It seems to me to require quite a low self-regard to think that, should belief in God suddenly vanish from the world, we would all become callous and selfish hedonists, with no kindness, no charity, no generosity, nothing that would deserve the name of goodness." (Richard Dawkins, The God Delusion, 259)
Richard Dawkins, in his book, The God Delusion, actually raises a good point when he says: "Do you really mean to tell me the only reason you try to be good is to gain God's approval and reward, or to avoid his disapproval and punishment? that's not morality, that's just sucking up, apple-polishing, looking over your shoulder at the great surveillance camera in the sky, or the still small wiretap in your head, monitoring your every move, even your every base thought." It is true that obedience motivated out of fear and guilt is not obedience at all.
That said, he then carries that correct statement to some incorrect conclusions. He is, as he states, deliberately attempting to undermine the argument of those who would point out the frightening nihilism at the heart of atheism, and which constitutes one of its most fatal flaws as a philosophy. To his point though, while I do not deny that there are Christians who only conform to the rules out of fear of divine retribution, even a cursory examination of scripture would reveal that true Christians are to do good without requiring to be told, and do so out the motives of love and voluntary covenant. His assertion that his critics are suggesting that immorality must result from atheism is based on what seems to me to be a straw man argument. First, I don't think that anyone is suggesting that we should automatically resort to hedonism, immorality, and viciousness if in the theoretical instance it was discovered that there is no God. I think what critics of atheism are rightly pointing out is that if you carry atheism to its logical conclusion, then it fundamentally does not matter what you or I do. He is falsely arguing against supposed accusations of immorality, in order to distract from the AMORALITY inherent in the atheist philosophy. He then quotes Michael Shermer to cast moral aspersions on anyone who tries to point out this failing in his dogma. He essentially declares "if you point out that the emperor has no clothes, then YOU must not be wearing any clothes either!" It sounds good until you examine it closely, and under any scrutiny it collapses as the fallacious argument that it is. Just because you question the morality of a basically amoral philosophy does not mean that you automatically think that you would automatically 'commit robbery, rape, and murder’ in the moment you discover that you are free of divine surveillance.
As for his second charge, that Christians claim that God is necessary for us to be good, he is responding to arguments like the one made by C.S. Lewis (in his book "Mere Christianity") that God is the source of morality (in Lewis' effort to show that the existence of morality proves the existence of God). I myself am inclined to agree with him, as restoration scripture seems to largely support Lewis' claim.

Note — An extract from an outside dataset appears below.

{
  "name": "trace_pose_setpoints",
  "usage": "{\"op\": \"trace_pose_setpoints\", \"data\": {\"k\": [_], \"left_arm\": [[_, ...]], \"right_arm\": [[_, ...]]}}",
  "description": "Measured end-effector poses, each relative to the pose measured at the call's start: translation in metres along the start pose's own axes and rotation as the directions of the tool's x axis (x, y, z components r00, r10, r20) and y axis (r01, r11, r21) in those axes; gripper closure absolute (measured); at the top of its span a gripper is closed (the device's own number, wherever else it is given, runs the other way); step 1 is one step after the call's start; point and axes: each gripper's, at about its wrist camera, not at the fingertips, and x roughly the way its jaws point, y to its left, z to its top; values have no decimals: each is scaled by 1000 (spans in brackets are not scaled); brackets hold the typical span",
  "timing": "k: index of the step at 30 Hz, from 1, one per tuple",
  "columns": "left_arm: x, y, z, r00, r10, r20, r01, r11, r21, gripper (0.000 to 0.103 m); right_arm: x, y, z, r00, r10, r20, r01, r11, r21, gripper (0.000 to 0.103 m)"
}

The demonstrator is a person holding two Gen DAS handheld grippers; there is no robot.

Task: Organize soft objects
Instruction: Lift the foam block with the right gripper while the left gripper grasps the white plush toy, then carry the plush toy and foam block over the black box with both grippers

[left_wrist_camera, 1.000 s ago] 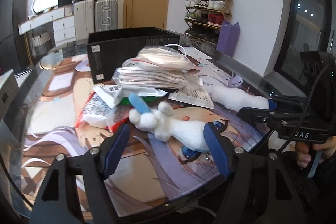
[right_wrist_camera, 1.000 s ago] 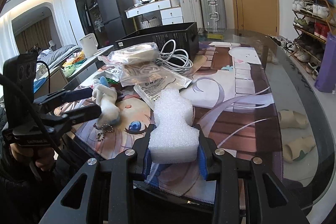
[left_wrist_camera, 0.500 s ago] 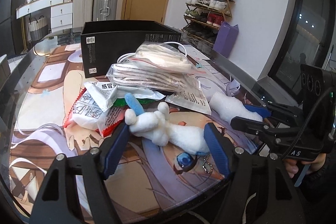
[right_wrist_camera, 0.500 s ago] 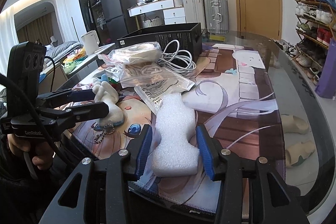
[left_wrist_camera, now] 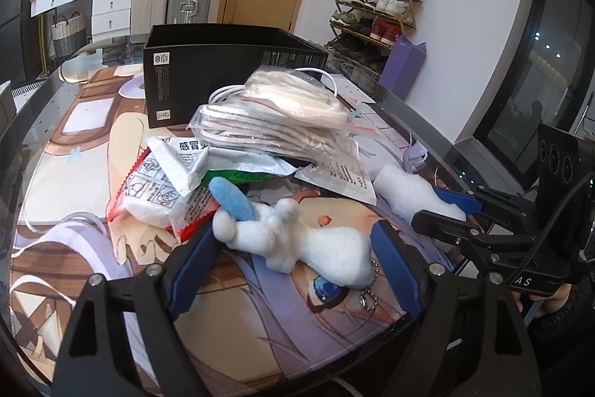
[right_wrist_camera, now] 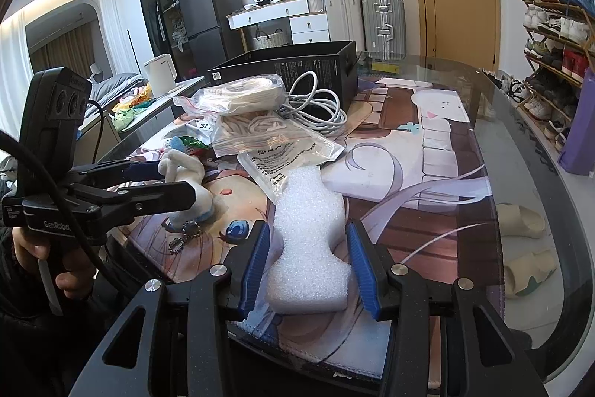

2 Nephi 2:13-14 And if ye shall say there is no law, ye shall also say there is no sin. If ye shall say there is no sin, ye shall also say there is no righteousness. And if there be no righteousness there be no happiness. And if there be no righteousness nor happiness there be no punishment nor misery. And if these things are not there is no God. And if there is no God we are not, neither the earth; for there could have been no creation of things, neither to act nor to be acted upon; wherefore, all things must have vanished away. And now, my sons, I speak unto you these things for your profit and learning; for there is a God, and he hath created all things, both the heavens and the earth, and all things that in them are, both things to act and things to be acted upon.
Alma 42: 19-22 Now, if there was no law given—if a man murdered he should die—would he be afraid he would die if he should murder? And also, if there was no law given against sin men would not be afraid to sin. And if there was no law given, if men sinned what could justice do, or mercy either, for they would have no claim upon the creature? But there is a law given, and a punishment affixed, and a repentance granted; which repentance, mercy claimeth; otherwise, justice claimeth the creature and executeth the law, and the law inflicteth the punishment; if not so, the works of justice would be destroyed, and God would cease to be God.
These passages would seem to support Dawkins argument that Christians think that without God we don't need to be good, but any Christian with even a modicum of understanding knows that the idea that without God we cannot be good is inherently false. Christians do not "fatally undermine [their] claim that God is necessary for us to be good" by admitting that "[they] would continue to be a good person even when not under divine surveillance", as they never made such a claim in the first place. A true Christian does not wait until after he has received an assurance of the existence of God before he elects to do a good deed, as that would contradict the whole point and principle of faith. To claim that Christians operate in this way is to demonstrate a basic ignorance of one of the simplest and most fundamental tenets of Christian belief.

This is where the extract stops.